» Task to complete: Your answer should consist only of the lines below from the one with "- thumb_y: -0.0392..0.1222" through the one with "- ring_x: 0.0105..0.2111", copied exactly.

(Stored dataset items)
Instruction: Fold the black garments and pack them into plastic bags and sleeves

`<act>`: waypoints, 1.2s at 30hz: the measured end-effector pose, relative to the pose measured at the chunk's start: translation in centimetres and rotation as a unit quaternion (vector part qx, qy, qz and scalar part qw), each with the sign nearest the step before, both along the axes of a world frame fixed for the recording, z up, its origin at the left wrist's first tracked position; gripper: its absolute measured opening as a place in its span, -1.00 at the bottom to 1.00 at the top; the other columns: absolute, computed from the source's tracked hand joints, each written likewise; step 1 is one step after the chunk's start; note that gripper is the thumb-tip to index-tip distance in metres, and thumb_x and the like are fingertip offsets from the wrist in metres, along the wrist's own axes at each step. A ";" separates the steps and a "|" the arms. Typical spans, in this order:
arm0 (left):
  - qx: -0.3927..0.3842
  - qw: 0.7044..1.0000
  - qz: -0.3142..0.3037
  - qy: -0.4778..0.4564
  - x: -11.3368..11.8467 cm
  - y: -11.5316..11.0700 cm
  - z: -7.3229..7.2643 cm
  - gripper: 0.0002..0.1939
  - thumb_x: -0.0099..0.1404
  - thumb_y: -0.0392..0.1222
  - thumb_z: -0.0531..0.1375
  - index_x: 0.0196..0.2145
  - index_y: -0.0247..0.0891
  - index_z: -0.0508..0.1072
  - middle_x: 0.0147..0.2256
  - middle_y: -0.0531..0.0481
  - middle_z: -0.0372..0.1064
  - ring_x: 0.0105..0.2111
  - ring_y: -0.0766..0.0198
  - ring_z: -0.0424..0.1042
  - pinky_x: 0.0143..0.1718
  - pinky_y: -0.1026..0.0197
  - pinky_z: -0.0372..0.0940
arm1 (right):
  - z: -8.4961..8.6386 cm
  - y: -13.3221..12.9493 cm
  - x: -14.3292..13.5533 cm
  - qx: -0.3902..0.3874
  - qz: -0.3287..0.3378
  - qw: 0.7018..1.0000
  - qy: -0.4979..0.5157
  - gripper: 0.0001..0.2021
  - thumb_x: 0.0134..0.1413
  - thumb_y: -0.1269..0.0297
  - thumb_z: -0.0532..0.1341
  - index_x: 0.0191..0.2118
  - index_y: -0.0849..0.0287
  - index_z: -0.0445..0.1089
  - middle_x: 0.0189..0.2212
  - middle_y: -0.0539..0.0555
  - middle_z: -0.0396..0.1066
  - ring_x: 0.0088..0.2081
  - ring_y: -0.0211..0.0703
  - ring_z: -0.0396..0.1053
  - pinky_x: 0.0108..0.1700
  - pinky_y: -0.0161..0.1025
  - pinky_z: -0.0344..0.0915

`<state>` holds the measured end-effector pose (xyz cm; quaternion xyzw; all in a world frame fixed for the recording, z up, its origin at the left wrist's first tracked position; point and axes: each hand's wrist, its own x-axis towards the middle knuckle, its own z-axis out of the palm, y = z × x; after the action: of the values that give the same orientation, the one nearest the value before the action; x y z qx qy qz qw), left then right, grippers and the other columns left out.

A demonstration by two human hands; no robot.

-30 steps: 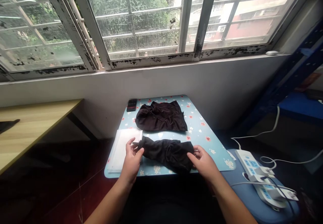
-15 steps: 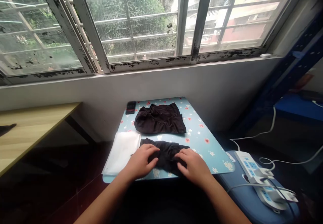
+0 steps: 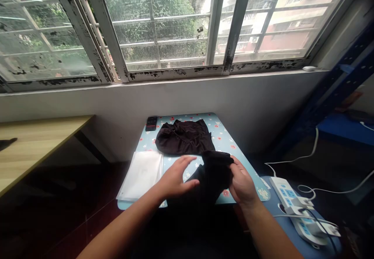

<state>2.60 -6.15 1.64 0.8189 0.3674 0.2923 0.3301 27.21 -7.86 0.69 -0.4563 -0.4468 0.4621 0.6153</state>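
A black cloth garment (image 3: 214,173) is raised off the near part of the flowered blue table (image 3: 233,148), its lower part hanging toward me. My right hand (image 3: 243,179) is closed on its right edge. On the garment's left side, my left hand (image 3: 179,176) has thumb and fingers apart, with nothing seen between them. A second dark garment (image 3: 184,137) lies bunched farther back on the table. Left of my left hand rest clear plastic bags (image 3: 143,175), lying flat.
A small dark pixelated item (image 3: 151,123) lies at the table's back left corner. Power strips (image 3: 304,212) with plugged cables sit on a blue stool (image 3: 288,235) at the right. A wooden desk (image 3: 43,134) stands left, and a window wall (image 3: 175,95) is behind.
The near black garment has been lifted off the table by my right hand. My left hand has come away from the cloth, its fingers now spread.
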 end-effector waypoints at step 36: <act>0.125 0.958 0.085 -0.244 -5.5 5.5 14.8 -0.78 0.13 -0.33 0.32 -0.21 -0.25 0.58 -0.29 0.00 0.51 -0.33 0.23 0.51 -0.31 0.29 0.41 | -2.7 -0.5 0.0 0.011 0.086 0.982 -0.169 -0.71 0.09 0.05 0.35 -0.10 0.04 0.50 -0.20 0.07 0.56 -0.13 0.10 0.52 0.02 0.04 0.45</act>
<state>-2.87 -0.69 16.49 0.7231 0.3047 0.5536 0.2789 27.21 -8.35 -2.04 -0.4810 -0.5874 0.4240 0.4938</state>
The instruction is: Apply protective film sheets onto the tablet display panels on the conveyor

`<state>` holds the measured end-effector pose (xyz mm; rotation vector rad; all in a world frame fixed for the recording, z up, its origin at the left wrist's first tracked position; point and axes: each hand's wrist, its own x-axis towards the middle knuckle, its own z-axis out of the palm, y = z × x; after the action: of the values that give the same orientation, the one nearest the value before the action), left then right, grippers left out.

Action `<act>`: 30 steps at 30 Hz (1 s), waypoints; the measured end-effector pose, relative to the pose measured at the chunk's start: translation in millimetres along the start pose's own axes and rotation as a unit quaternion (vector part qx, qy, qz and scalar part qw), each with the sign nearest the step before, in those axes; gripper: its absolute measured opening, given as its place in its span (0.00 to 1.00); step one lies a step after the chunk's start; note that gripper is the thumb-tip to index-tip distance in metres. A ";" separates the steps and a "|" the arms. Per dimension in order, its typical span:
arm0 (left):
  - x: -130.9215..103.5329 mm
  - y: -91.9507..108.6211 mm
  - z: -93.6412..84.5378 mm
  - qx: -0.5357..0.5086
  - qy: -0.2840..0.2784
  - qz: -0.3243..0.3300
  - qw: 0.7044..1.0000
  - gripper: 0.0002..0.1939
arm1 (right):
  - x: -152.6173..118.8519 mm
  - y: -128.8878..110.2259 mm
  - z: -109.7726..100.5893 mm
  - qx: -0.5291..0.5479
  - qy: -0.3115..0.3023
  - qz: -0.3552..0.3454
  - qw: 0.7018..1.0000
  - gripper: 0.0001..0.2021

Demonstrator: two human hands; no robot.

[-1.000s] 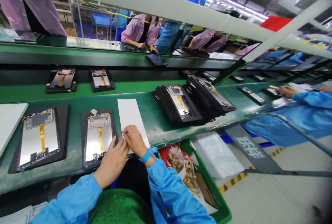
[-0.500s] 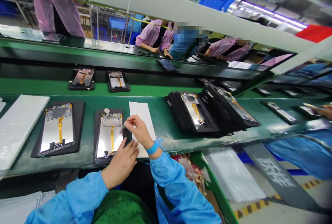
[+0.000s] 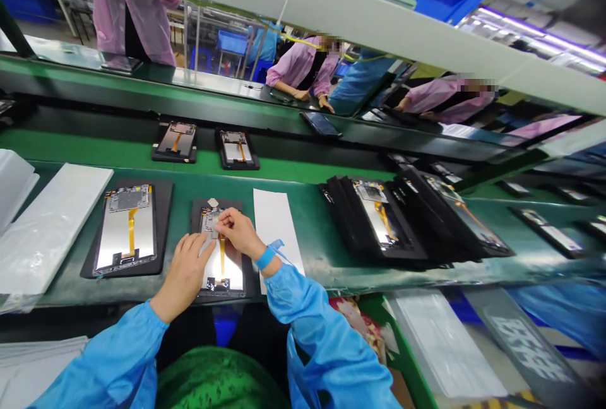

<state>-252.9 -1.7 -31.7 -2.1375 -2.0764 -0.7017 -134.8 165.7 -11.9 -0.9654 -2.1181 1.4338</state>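
- Right hand (image 3: 239, 231): thumb and fingertips were pinched together over the upper part of the open tablet, apparently closed on a small pale piece (image 3: 216, 223); its exact form was too small to tell
- Left hand (image 3: 184, 270): palm down and loosely open, fingers slightly apart, at the left edge of the same tablet; no object was seen in its grasp
- Open tablet (image 3: 222, 264): it lay on a black pad (image 3: 197, 212) at the front of the green bench (image 3: 312, 257), its circuit board partly covered by the fingers
- White strip (image 3: 279, 226): it lay flat just right of the pad
- Second tablet (image 3: 146, 226): it lay to the left, on its own pad
- Tablet stack (image 3: 374, 213): it stood further right, leaning in overlapping layers
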 end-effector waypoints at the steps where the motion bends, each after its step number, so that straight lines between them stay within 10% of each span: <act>1: 0.3 0.0 1.3 0.002 -0.001 -0.001 1.000 0.25 | -0.2 -0.8 0.4 -0.008 0.001 0.002 1.000 0.09; 30: 36.7 16.8 -5.6 0.077 -0.054 -0.044 0.995 0.17 | -8.4 -1.3 -2.2 -0.155 0.026 -0.115 0.981 0.07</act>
<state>-239.1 28.9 -8.7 -2.0545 -2.2117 -0.4253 -128.0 160.7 -9.4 -0.8188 -2.3696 0.9765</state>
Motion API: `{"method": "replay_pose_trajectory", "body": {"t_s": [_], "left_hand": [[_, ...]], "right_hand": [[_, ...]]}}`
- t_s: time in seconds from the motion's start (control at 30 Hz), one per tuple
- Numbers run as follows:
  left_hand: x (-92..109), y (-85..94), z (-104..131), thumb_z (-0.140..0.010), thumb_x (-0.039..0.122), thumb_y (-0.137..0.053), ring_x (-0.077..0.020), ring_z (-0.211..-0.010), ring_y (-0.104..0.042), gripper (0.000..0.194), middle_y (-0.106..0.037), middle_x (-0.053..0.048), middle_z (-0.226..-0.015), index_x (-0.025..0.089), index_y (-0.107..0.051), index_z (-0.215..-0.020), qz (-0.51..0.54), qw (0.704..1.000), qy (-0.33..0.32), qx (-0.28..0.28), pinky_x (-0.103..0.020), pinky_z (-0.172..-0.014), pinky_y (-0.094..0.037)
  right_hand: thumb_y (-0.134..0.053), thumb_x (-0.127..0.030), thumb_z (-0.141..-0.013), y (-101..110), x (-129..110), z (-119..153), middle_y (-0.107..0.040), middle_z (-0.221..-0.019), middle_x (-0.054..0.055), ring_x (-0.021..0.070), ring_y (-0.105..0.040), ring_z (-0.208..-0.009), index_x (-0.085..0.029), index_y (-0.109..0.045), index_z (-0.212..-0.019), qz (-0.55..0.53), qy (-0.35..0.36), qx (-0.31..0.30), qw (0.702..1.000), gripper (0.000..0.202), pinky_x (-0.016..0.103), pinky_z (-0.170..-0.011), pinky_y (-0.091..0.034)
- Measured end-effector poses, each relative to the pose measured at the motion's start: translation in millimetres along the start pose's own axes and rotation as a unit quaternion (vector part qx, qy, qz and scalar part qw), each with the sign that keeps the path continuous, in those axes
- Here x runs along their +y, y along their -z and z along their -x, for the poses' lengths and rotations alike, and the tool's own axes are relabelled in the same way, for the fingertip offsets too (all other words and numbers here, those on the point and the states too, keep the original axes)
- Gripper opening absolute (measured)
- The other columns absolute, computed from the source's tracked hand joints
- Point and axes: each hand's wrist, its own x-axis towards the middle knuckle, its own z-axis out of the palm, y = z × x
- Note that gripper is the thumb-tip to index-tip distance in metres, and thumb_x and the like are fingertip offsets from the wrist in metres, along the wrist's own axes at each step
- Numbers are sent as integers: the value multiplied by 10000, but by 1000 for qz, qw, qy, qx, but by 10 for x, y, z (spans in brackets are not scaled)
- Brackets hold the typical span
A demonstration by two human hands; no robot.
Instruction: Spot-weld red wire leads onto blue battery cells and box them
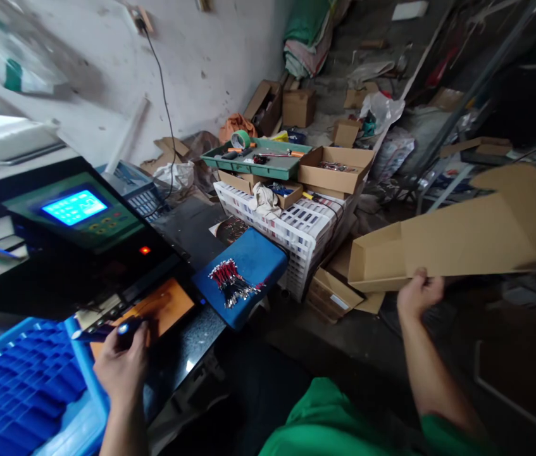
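Observation:
My right hand (pixel 418 295) grips the lower edge of an open cardboard box (pixel 467 234), holding it out to the right with its long flap spread. On the left, my left hand (pixel 123 361) is closed around a small dark object (pixel 126 330) with a bluish shine, whose kind I cannot make out. It is over the orange plate (pixel 173 304) in front of a black machine (pixel 73 253) with a lit blue display (pixel 74 207). A bunch of short red and black wire leads (pixel 232 278) with metal ends lies on a blue stool-like surface (pixel 258 259) between my hands.
A blue crate (pixel 88 380) stands at the lower left. Beyond the blue surface, a white plastic crate (pixel 277 225) carries a green tray (pixel 272 166) of tools and a small carton (pixel 334 180). Another cardboard box (pixel 331 294) sits on the floor.

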Motion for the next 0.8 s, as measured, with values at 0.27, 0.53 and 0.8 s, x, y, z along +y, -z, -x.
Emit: {"method": "replay_pose_trajectory", "body": {"t_s": [0.27, 0.53, 0.8], "left_hand": [[-18, 14, 55, -757, 545, -685, -265, -903, -701, 503, -732, -87, -931, 154, -737, -1069, 4, 1000, 1, -7, -412, -923, -552], [112, 58, 136, -733, 530, -715, -248, -928, -696, 555, -730, -110, -997, 123, -713, -1110, 94, 996, -5, 7, -391, -920, -553], [378, 137, 289, -707, 514, -766, -261, -972, -706, 526, -733, -103, -1036, 161, -695, -1090, 145, 989, 16, -5, -418, -954, -556]], "right_hand": [[-492, -455, -849, 396, -1206, -411, -378, -639, 93, 318, -581, -803, -295, -237, -634, -33, 155, 27, 987, 370, 562, -765, -415], [-433, -576, -972, -873, -2280, 21, -362, -652, 22, 196, -438, -630, -267, -284, -708, -283, 247, -47, 926, 433, 427, -686, -440], [-352, -551, -1026, -2519, -2841, 1041, -474, -727, 40, 186, -537, -742, -212, -380, -811, -337, 230, -219, 886, 402, 330, -756, -472]]}}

» Solved problem:
  - thumb_y: -0.0392..0.1222
  - thumb_z: -0.0531..0.1375
  - index_x: 0.0196..0.2145
  - index_y: -0.0247..0.0891
  - index_z: -0.0508..0.1072
  - middle_x: 0.0147..0.2256
  - middle_y: -0.0531..0.0481
  - middle_z: -0.0372..0.1064
  - ring_x: 0.0105..0.2111

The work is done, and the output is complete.